You know what I miss – smart science fiction. It’s so rare, these days. With all the movies that treat science like a bitch that you can bend over a table and (insert horrifically dirty idea that your perverse mind can come up with), it’s genuinely comforting when I find films that actually get the concept right. Or at the very least you can see there was some attempt to have science get a day in the sun instead of being treated like a beat dog. So I decided to make a list of the films that were not only good films, but also did science right. Maybe they didn’t get everything right, but they at least did their best to let science be a part that makes sense.
10. Ex Machina
The concept of a true artificial intelligence and people having to deal with it is older than me. By far, actually. But all of those films have a flaw that I just can’t look past – they don’t feel grounded in reality. Films like AI have it where it’s a story about humanity’s prejudice against those who are different, so machines that think and feel are hated by people. There was a game that came out last year with a similar tone that I liked. But this film has it where they are at the very beginning. We have a character who is brought in to be used as a kind of Turing Test for this new AI that a man has created. It’s a very twisted thriller where we see this machine manipulating him, along with a human element manipulating things. It’s very dark, and that’s part of why I like it.
9. 2001: A Space Odyssey
You might be wondering – what’s a film that is widely regarded as one of the greatest films ever made doing so low on this list? Well, since this is all personal preference, while I do think this is a masterful movie, I don’t like it as smart science fiction as much as the others. For starters, anyone who watches and enjoys Stanley Kubrick films knows that you have to be prepared for LONG bits of slow pacing. It’s a meme, at this point. This film is no exception. HAL as the villain is pretty great, but there were times when I just couldn’t get past the slow burn pacing of this movie. And the ending went into the realms of pretentious. It is a great movie, from a film-making standpoint, but I just couldn’t get into it as much as other people.
8. Jurassic Park
This pick my have some of you scratching your head. Wasn’t this some big blockbuster? Well, yeah, but it is still grounded in the fact that it is a science fiction monster movie. I might be biased towards it because it is based on a book by my favorite author – Michael Crichton. While not close to the best adaptation of his work, it’s still got some of the science that the book was centered on in there. The smart angle comes from the fact that it’s grounded in what they did to bring the dinosaurs back to life. The film goes out of its way to tell us all about that.
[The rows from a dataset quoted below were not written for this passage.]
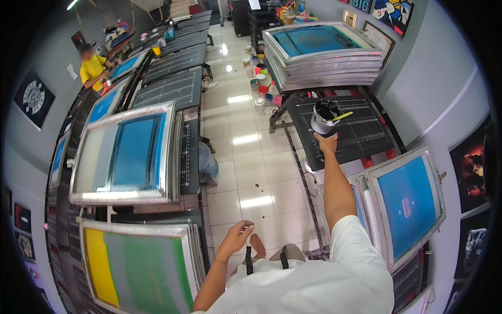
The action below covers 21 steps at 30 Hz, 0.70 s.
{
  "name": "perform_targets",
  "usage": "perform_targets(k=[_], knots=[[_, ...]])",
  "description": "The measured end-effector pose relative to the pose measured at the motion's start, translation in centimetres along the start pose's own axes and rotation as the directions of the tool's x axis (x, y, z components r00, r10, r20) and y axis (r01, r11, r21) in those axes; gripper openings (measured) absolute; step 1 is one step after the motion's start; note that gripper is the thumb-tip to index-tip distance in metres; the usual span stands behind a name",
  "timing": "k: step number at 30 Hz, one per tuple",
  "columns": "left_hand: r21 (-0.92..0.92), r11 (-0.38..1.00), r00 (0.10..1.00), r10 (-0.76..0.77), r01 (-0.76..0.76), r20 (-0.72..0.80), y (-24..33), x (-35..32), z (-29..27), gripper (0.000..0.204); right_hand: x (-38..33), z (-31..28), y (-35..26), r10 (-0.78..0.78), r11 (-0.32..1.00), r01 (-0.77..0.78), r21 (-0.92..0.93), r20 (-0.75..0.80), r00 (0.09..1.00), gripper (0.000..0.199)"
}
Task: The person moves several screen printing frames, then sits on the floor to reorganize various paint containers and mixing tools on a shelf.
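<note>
My right arm reaches forward over a dark gridded board [361,123], and my right hand [327,141] is wrapped round the near side of a light-coloured tub [321,124]. Black ink smears the tub's inside and rim. A yellow-green stick [342,116], perhaps a spatula handle, juts from its top to the right. The tub's base is partly hidden by my fingers. Beside my body, above the floor, hangs my left hand [237,238], loosely bent with its fingers a little apart and nothing visible in it.
Framed screens are stacked beyond the board [327,68]; a blue screen [409,201] leans at right. At left lie a blue-and-white screen [123,154] and a green-and-yellow one [138,264]. Paint pots [263,90] line the tiled aisle [246,157]. A person in yellow [94,68] works far left.
</note>
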<state>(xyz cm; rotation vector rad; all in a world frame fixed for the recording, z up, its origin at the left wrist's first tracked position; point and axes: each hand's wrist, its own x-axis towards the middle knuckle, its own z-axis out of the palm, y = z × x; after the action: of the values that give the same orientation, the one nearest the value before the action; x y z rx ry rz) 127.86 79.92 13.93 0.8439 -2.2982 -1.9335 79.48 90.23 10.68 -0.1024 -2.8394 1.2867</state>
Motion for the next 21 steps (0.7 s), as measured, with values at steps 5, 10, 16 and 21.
perform_targets(k=[5, 10, 16, 21], knots=[[-0.117, 0.992, 0.984, -0.066, 0.047, -0.166, 0.2, 6.1, -4.7, 0.030, 2.8, 3.8, -0.6, -0.004, 0.993, 0.028, 0.118, -0.198, 0.980, 0.127], [-0.190, 0.982, 0.986, -0.040, 0.009, -0.160, 3.0, 15.6, -7.2, 0.031, 2.9, 4.5, -2.7, 0.069, 0.978, -0.034, 0.208, -0.160, 0.985, 0.128], [-0.201, 0.979, 0.999, -0.022, 0.013, -0.043, 5.9, 29.0, -10.1, 0.030, 6.3, 5.7, -0.5, 0.106, 0.896, 0.037, 0.442, -0.295, 0.950, 0.112], [-0.128, 0.989, 0.997, -0.072, 0.072, 0.000, 6.5, 37.4, -13.4, 0.030, 7.4, 5.8, -0.2, 0.009, 0.812, 0.160, 0.562, -0.286, 0.958, 0.076]])
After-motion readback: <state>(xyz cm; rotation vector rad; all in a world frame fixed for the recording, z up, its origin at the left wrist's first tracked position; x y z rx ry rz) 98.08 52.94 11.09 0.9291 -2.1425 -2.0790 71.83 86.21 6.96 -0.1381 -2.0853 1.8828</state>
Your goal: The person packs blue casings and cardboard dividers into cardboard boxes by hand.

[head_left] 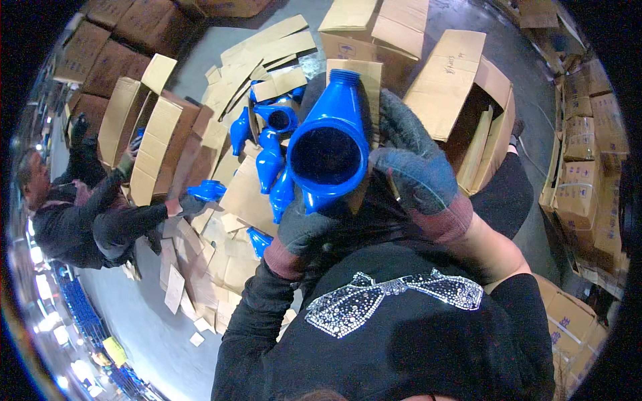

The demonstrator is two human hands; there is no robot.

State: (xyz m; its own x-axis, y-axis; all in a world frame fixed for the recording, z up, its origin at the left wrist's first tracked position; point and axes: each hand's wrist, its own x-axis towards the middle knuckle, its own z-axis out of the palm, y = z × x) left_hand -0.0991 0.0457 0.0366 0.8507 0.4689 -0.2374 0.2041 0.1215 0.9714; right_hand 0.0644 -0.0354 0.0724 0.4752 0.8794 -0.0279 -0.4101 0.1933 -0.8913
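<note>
A blue water meter body (344,103), with a threaded neck and a wide round opening, is held up in front of my chest. My left hand (307,230), in a dark glove with a reddish cuff, grips it from below; its fingers are partly hidden behind the body. My right hand (418,170), gloved alike, is at the right side of the opening with its thumb close to the rim and fingers extended apart. Several more blue bodies, among them one with its round opening up (279,120), lie on cardboard just left of the held one.
Flat cardboard pieces (267,47) are spread over the floor. Open cartons stand at the far right (445,80) and left (157,147). A co-worker (80,220) at left reaches toward a carton, one gloved hand at a blue body (207,191). Stacked boxes (578,187) line the right.
</note>
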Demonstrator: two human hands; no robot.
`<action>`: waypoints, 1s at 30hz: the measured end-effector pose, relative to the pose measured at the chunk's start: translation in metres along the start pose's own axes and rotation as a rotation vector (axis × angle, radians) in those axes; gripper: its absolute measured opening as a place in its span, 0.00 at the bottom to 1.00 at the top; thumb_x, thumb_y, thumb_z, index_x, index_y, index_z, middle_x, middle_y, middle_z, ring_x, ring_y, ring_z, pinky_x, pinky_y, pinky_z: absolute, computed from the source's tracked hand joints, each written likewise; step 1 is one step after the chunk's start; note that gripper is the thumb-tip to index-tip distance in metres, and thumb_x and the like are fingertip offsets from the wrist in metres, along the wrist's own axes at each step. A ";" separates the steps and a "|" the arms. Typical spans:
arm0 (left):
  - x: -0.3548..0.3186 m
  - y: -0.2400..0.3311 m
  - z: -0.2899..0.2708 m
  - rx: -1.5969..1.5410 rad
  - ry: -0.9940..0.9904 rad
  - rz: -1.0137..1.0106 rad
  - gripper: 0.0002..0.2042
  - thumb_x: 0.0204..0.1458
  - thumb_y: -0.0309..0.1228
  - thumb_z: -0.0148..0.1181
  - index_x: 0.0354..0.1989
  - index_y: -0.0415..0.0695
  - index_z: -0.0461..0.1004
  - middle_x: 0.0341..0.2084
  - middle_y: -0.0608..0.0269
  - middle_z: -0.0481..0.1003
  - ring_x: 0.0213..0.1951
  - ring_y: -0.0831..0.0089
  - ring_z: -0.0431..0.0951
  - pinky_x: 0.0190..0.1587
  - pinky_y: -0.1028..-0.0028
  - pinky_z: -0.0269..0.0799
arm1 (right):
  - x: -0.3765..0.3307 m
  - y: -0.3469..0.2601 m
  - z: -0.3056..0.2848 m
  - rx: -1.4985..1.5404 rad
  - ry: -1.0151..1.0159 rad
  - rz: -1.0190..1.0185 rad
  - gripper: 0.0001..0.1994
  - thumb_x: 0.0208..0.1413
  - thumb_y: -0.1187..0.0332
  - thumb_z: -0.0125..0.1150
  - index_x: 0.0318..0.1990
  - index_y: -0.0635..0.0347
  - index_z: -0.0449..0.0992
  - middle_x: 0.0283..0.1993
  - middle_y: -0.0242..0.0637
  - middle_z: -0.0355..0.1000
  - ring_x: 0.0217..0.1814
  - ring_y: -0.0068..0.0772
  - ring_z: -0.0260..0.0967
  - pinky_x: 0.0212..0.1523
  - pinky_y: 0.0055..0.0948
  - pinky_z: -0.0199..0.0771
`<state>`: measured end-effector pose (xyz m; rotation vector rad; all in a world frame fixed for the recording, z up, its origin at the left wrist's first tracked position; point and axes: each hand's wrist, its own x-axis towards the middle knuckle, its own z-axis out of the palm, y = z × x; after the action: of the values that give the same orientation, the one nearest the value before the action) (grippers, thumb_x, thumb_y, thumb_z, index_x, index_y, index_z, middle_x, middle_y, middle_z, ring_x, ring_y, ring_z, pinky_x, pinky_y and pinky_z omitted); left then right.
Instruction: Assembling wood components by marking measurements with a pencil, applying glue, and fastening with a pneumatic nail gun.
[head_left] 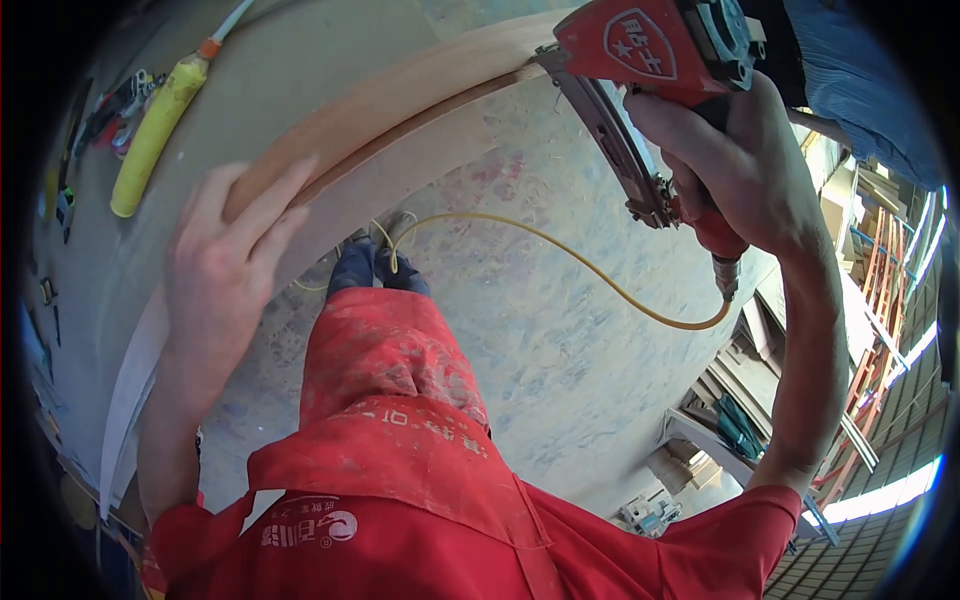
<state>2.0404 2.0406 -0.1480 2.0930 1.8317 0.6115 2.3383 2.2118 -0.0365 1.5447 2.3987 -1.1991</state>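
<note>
My right hand (745, 160) is wrapped round the handle of a red air nail gun (640, 50). Its nose meets the far end of a long, light-brown wooden strip (410, 95), which looks curved in this wide view. At the strip's near left end, my left hand (225, 250) grips the wood, with slight motion blur on the fingers. The strip lies along the edge of a pale workbench (290, 75). From the base of the gun's handle, a thin yellow air hose (580, 262) hangs down and loops towards my feet.
On the bench at left lies a yellow tube with an orange collar and white nozzle (160, 135), beside several hand tools (110, 125). Boards (740, 370) and orange metal racking (880, 310) stand at right. Blue fabric (870, 80) shows at the upper right.
</note>
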 end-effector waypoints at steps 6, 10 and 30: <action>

What’s more, they have it come back to that with how the dinosaurs end up reproducing. That’s pretty smart. While it may have ended up being a monster movie, the monsters were cool, and there was grounding to the science that made it work. I take that for what I will.
7. Apollo 13
More of you are probably wondering about this. I mean, isn’t this based on a real event? Yeah, it is. But I see this film more as a dramatized piece of historical fiction rather than a straight-up piece. After all, this was based on a book by Jim Lovell, who was one of the astronauts associated with this movie. Telling the story of the ill-fated Apollo 13 mission, what really sets this film apart is that the scenes in the film where they are in zero-g are actually done in zero gravity. Part of why this film cost so much to make was due to how insane the effects were and what it took to create them. It’s a great film where you can actually see what being in space would be like, and fear for astronauts. Not to mention Tom Hanks is the lead. Can’t go wrong.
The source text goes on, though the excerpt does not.